What the task asks = Return each line below exactly as it reads, and omit any image in it.
______
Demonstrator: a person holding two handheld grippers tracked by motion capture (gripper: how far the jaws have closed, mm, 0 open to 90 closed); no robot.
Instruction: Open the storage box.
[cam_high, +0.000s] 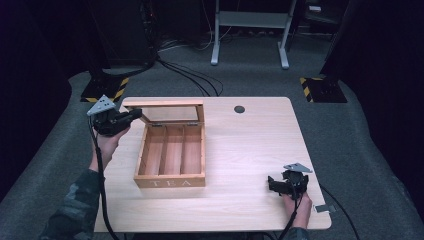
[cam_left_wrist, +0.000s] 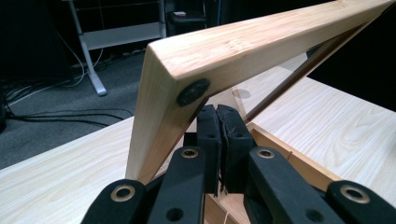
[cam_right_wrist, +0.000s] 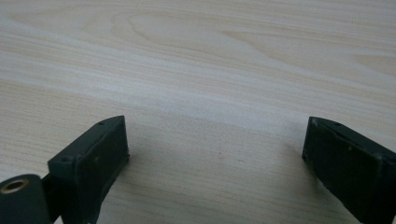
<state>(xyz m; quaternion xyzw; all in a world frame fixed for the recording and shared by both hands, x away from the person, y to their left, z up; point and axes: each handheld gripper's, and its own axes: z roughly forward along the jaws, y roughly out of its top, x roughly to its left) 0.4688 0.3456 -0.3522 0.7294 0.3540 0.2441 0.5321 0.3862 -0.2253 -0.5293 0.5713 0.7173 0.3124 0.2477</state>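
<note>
While the wooden tea box (cam_high: 170, 157) sits on the left half of the counter (cam_high: 250, 150), its glass-paned lid (cam_high: 165, 111) stands raised at the far side, hinged along the back wall. The box is open; three long compartments run near to far inside. The near wall carries the word TEA.

Left tongs (cam_high: 134, 115): at the lid's left corner, just off the far-left of the box. In the left gripper view the tongs (cam_left_wrist: 218, 122) are pressed together, pads meeting with nothing visible between them, tips just beneath the lid frame (cam_left_wrist: 196, 65) near a dark round bumper (cam_left_wrist: 193, 91) on its underside. Whether the tips touch the frame cannot be told. The lid slants up and away to the right in that view, and the box rim (cam_left_wrist: 289, 158) lies below.

Right tongs (cam_high: 276, 184): near-right part of the counter, well apart from the box, held low by the person's right hand (cam_high: 299, 205). In the right gripper view the tongs (cam_right_wrist: 217, 154) are spread wide over bare wood grain (cam_right_wrist: 196, 56), nothing between them.

A round dark grommet (cam_high: 239, 109) sits in the counter's far edge, right of the lid.
</note>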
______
Answer for this exercise =
Demonstrator: a person holding two handheld grippers tracked by motion capture (gripper: how far the jaws have closed, mm, 0 open to 90 closed); no robot.
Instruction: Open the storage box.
[cam_high, +0.000s] 
[cam_left_wrist, +0.000s] 
[cam_right_wrist, +0.000s] 
<state>(xyz m; quaternion xyzw; all in a world frame fixed for the recording and shared by both hands, x away from the person, y to their left, z up; point and axes: each handheld gripper's, and its own axes: z roughly forward along the jaws, y roughly out of its top, x roughly to its left) 0.4688 0.3456 -0.3522 0.7294 0.3540 0.2441 0.5321 0.3862 -0.2253 -0.5293 0.5713 0.7173 0.3124 0.2477</state>
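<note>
While the wooden tea box (cam_high: 170, 157) sits on the left half of the counter (cam_high: 250, 150), its glass-paned lid (cam_high: 165, 111) stands raised at the far side, hinged along the back wall. The box is open; three long compartments run near to far inside. The near wall carries the word TEA.

Left tongs (cam_high: 134, 115): at the lid's left corner, just off the far-left of the box. In the left gripper view the tongs (cam_left_wrist: 218, 122) are pressed together, pads meeting with nothing visible between them, tips just beneath the lid frame (cam_left_wrist: 196, 65) near a dark round bumper (cam_left_wrist: 193, 91) on its underside. Whether the tips touch the frame cannot be told. The lid slants up and away to the right in that view, and the box rim (cam_left_wrist: 289, 158) lies below.

Right tongs (cam_high: 276, 184): near-right part of the counter, well apart from the box, held low by the person's right hand (cam_high: 299, 205). In the right gripper view the tongs (cam_right_wrist: 217, 154) are spread wide over bare wood grain (cam_right_wrist: 196, 56), nothing between them.

A round dark grommet (cam_high: 239, 109) sits in the counter's far edge, right of the lid.
</note>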

No more output is required for the exercise.